The godfather of Signature Bank, its founders always said, is the late Edmond Safra, the Lebanon-born founder of Republic National Bank of New York whose family had famously helped finance the Ottoman Empire caravan trade. He built Republic from a collection of neighborhood community banks, and even then his reputation was old-school. Several branches employed pianists to soothe the waiting customers, and his ATM machines did not charge fees even to other bank clients. “Edmond always said that you build a bank for the depositors and you keep high levels of capital, then you lend to those depositors,” DePaolo recalled later in an interview with Crain’s New York Business.
It’s worth noting that Safra himself was assassinated, in a mysterious 1999 arson to which one of his nurses confessed, only to later claim he had been framed and that the hit had probably been ordered by Vladimir Putin himself. A year earlier, Safra had blown the whistle to the FBI on a labyrinthine money-laundering operation that was diverting multibillion-dollar International Monetary Fund loans earmarked for Russia into an array of private bank accounts, many at his own bank. Republic was absorbed by British giant HSBC, but DePaolo and others split off to form Signature, and on a single day in April 2001 65 employees resigned from HSBC to join the new venture.
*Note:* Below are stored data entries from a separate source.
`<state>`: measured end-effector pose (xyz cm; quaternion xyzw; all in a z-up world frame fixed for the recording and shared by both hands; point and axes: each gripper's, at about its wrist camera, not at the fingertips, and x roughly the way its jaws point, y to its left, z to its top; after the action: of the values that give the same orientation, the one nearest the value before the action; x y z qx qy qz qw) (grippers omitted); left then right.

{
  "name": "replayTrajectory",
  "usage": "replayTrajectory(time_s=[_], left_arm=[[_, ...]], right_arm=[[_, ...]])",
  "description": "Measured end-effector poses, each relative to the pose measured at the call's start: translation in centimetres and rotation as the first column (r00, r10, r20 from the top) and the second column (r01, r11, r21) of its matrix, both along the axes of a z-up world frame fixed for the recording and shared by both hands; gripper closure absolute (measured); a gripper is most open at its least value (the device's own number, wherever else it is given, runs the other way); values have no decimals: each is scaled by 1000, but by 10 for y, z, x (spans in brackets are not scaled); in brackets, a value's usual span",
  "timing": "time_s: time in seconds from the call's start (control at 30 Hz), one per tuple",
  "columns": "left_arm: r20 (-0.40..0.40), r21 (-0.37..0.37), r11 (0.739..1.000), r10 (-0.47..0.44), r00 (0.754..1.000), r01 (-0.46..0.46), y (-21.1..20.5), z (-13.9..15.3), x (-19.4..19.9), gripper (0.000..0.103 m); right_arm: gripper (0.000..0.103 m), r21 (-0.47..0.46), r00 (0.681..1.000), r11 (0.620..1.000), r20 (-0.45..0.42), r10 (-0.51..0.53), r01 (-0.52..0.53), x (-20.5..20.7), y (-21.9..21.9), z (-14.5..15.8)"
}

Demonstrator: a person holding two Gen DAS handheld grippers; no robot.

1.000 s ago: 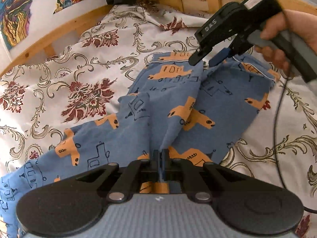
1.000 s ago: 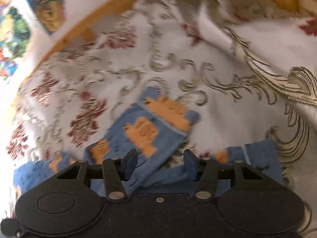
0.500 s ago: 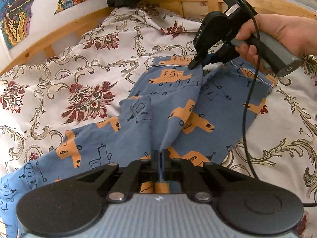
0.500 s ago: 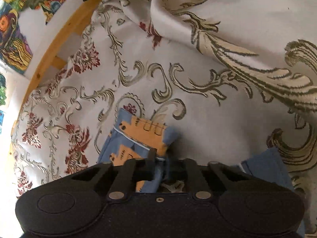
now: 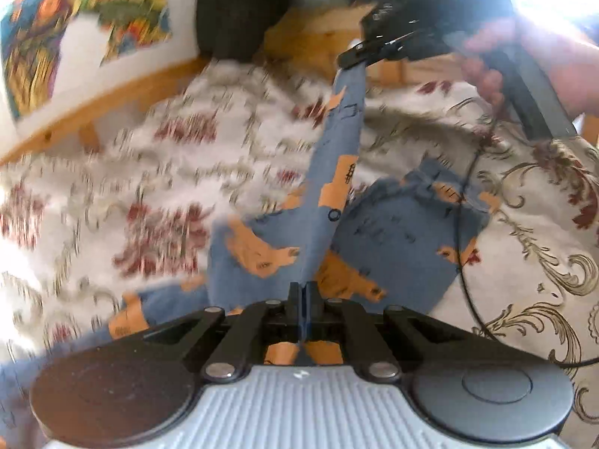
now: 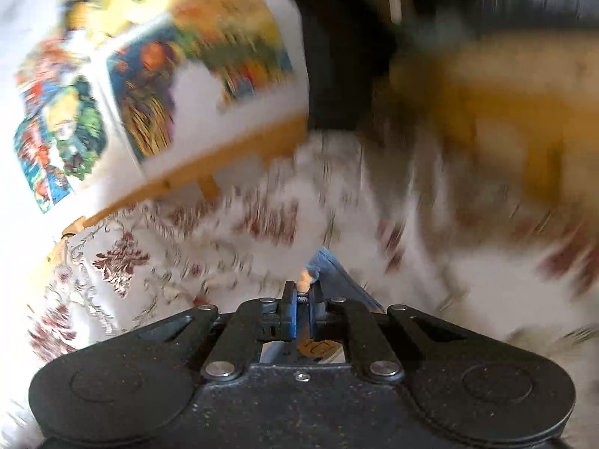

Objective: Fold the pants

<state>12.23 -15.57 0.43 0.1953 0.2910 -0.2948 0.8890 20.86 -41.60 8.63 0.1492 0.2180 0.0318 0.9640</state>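
Blue pants [image 5: 337, 202] span frame centre, pinched by left gripper [image 5: 303, 292] below and right gripper [image 5: 355, 58] above (both clamped on fabric); keep the stretched edge taut.

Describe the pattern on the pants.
Blue pants printed with orange vehicle shapes and dark line drawings; clearest in the left wrist view.
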Motion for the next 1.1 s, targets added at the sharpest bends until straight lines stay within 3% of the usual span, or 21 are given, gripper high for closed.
replayTrajectory(time_s=[0.07,0.1,0.2,0.33,0.53,0.7,0.8,1.0,1.03,1.1], left_arm=[[22,30,999,-37,999,37,-7,0,-5,101],[23,52,997,-55,998,53,-10,-3,-7,101],[-21,86,992,-91,996,92,-17,-21,-9,101],[-68,104,986,-120,990,127,-22,-40,-13,101],[-52,133,982,-132,990,137,-26,-47,-18,101],[-38,183,969,-164,986,168,-27,-51,-23,101],[-43,204,961,-180,983,184,-29,-57,-26,101],[-72,160,971,-170,983,180,-24,-60,-19,100],[-80,145,973,-168,983,178,-22,-59,-18,99],[-122,89,982,-155,980,166,-14,-55,-16,81]], right_arm=[[98,-80,996,995,68,-58,63,-45,1,-5],[98,-90,993,990,59,-102,107,-62,-1,-15],[98,-51,957,961,-88,-277,274,-97,-15,-64],[98,61,881,909,-282,-381,412,-116,-34,-119],[98,-80,907,929,-200,-370,361,-111,-17,-106],[97,-63,889,933,-286,-358,355,-110,-19,-121],[97,-73,888,933,-287,-358,352,-111,-18,-125],[95,-110,887,933,-289,-359,342,-109,-14,-125],[95,-115,886,934,-295,-357,338,-108,-13,-125],[90,-117,885,935,-301,-356,336,-109,-13,-125]])
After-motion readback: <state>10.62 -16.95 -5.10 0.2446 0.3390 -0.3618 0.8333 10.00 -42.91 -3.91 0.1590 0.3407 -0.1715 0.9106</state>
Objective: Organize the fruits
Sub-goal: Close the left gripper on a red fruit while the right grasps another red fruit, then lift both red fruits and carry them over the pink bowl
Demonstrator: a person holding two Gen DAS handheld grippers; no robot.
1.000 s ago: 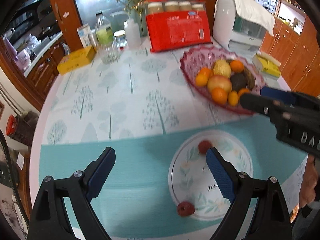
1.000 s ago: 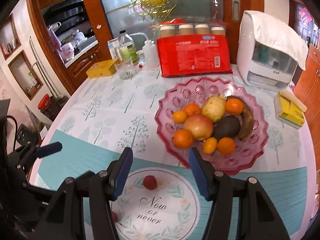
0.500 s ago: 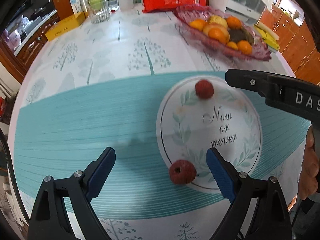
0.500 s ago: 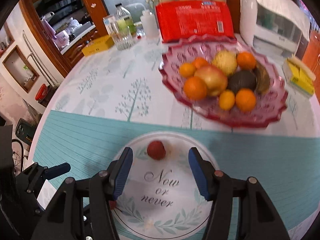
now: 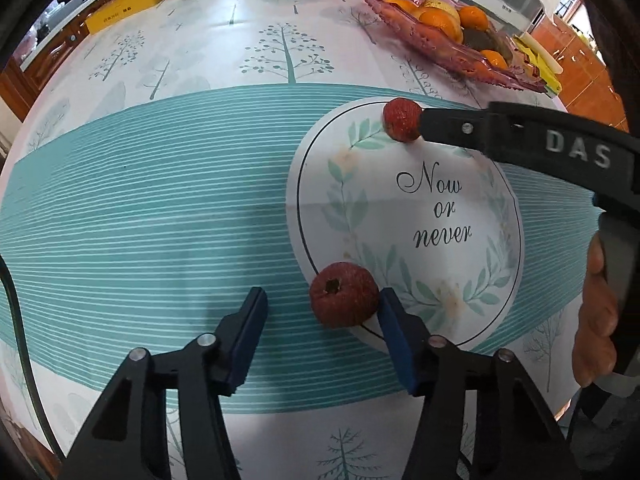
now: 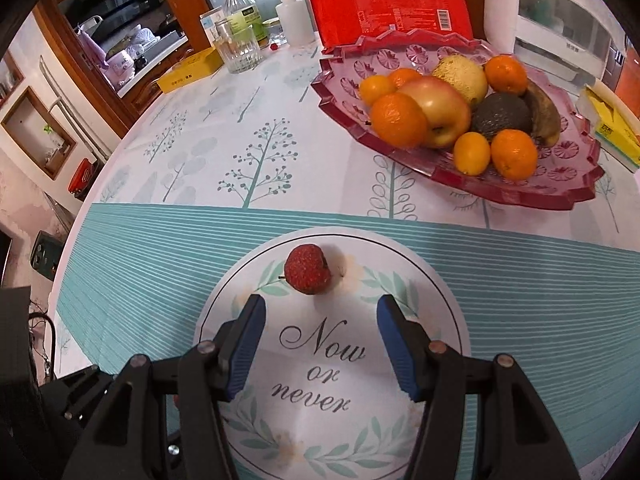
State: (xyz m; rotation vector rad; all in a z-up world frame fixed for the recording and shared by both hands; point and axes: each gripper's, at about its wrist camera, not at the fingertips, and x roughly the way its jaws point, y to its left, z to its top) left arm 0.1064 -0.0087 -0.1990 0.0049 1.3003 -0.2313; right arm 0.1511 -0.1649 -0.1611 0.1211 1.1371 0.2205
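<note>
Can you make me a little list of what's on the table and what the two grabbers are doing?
near red fruit: between the left gripper jaws, which were just closing; one pad touches it
far red fruit: ahead of the open right gripper
pink fruit dish: holds oranges, an apple, an avocado
round mat: under both red fruits
</note>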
Was Signature a warning shot, or an Edmond Safra–style hit? Was it a message to banks that would dare dabble in a now disfavored industry? Or something more sinister? And with mismanagement of the basic business of banking an apparent fixture of the financial system, why was it important for Signature to meet its grave?
“Look, obviously their KYC AML wasn’t pristine. No one should have taken on FTX as a client,” says Campbell, the crypto professor, who met with Bankman-Fried as a Citigroup executive and says his answers to risk management questions “made no sense.” “But I was at JPMorgan when Bernie Madoff was one of our biggest clients. I just don’t know if anything Signature did is really out of the ordinary at your average community bank.”